Bull’s BCS Architecture – Deep Dive – Part 2

In Bull’s BCS Architecture – Deep Dive – Part 1 I have listed BCS’s two key functionalities: CPU caching and the resilient eXternal Node-Controller fabric.

Now let’s deep dive in to these two key functionalities. Bear with it is quite technical.

Enhanced system performance with CPU Caching

CPU caching provides significant benefits for system performance:

Minimizes inter-processor coherency communication and reduces latency to local memory. Processors in each 4-socket module have access to the smart CPU cache state stored in the eXternal Node Controller, thus eliminating the overhead requesting and receiving updates from all other processors.
Dynamic routing of traffic.
When an inter-node-controller link is overused, Bull’s dynamic routing design avoids performance bottleneck by routing traffic through the least-used path. The system uses all available lanes and maintains full bandwidth.

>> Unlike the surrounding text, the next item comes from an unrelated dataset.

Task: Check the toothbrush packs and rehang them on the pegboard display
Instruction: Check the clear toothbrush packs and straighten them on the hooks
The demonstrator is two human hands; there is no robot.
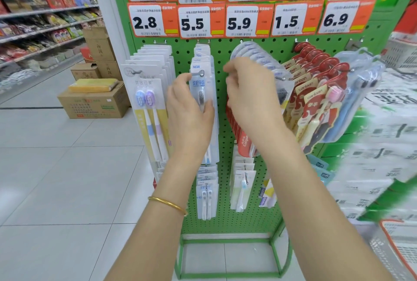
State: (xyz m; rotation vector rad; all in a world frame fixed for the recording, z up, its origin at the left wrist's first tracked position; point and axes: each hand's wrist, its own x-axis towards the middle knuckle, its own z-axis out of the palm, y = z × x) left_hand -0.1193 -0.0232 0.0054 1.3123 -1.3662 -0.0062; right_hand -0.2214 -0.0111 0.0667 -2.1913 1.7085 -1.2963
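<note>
Mid-frame on the pegboard, a toothbrush pack is hanging vertically, head up; your left hand is gripping it, your right hand pinching rounded packs.

Light: bright, even; I see almost no shadows on the pegboard.
Glare: faint on floor tiles left of it.
Blur: stacked cases right of it smear.
Distortion: edges bow.

NEW-label pack hung upright, front of row, rounded clear packs fanned alongside, grn pegboard
</note>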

BCS Chip Design – Courtesy of Bull

With the Bull BCS architecture, through CPU caching and coherency snoop responses consume only 5 to 10% of the Intel QPI bandwidth and that of the switch fabric. Bull implementation provides local memory access latency comparable to regular 4-socket systems and 44% lower latency compared to 8-socket ‘gluesless’ systems.

Via the eXtended QPI (XQPI) network a Bull 4-socket module communicates with the other 3x modules as it was a single 16-socket system. Therefore all accesses to local memory have the bandwidth and latency of a regular 4-socket system. Actually each BCS has an embedded directory of 144 SRAM’s of 20 Mb each for a total memory of 72 MB.

Adding to that, the BCS provides 2x MORE eXtended QPI links to interconnect additional 4-socket modules where a 8-socket ‘glueless’ system only offers 4 Intel QPI links. those links are utilized more efficiently as well. By recording when a cache in a remote 4-socket module has a copy of a memory line, the BCS eXternal Node-Controller can respond on behalf of all remote caches to each source snoop. This removes snoop traffic from consuming bandwidth AND reduces memory latency.

Enhanced reliability with Resilient System Fabric

Bull BCS Architecture extends the advanced reliability of the Intel Xeon processors E7-4800 series with a resilient eXtended-QPI (X-QPI) fabric. The BCS X-QPI fabric enables:

No more hops to reach the information inside any of the other processor caches.
Redundant data paths. Should a failure of a X-QPI link occur, automatically a redundant X-QPI link takes over.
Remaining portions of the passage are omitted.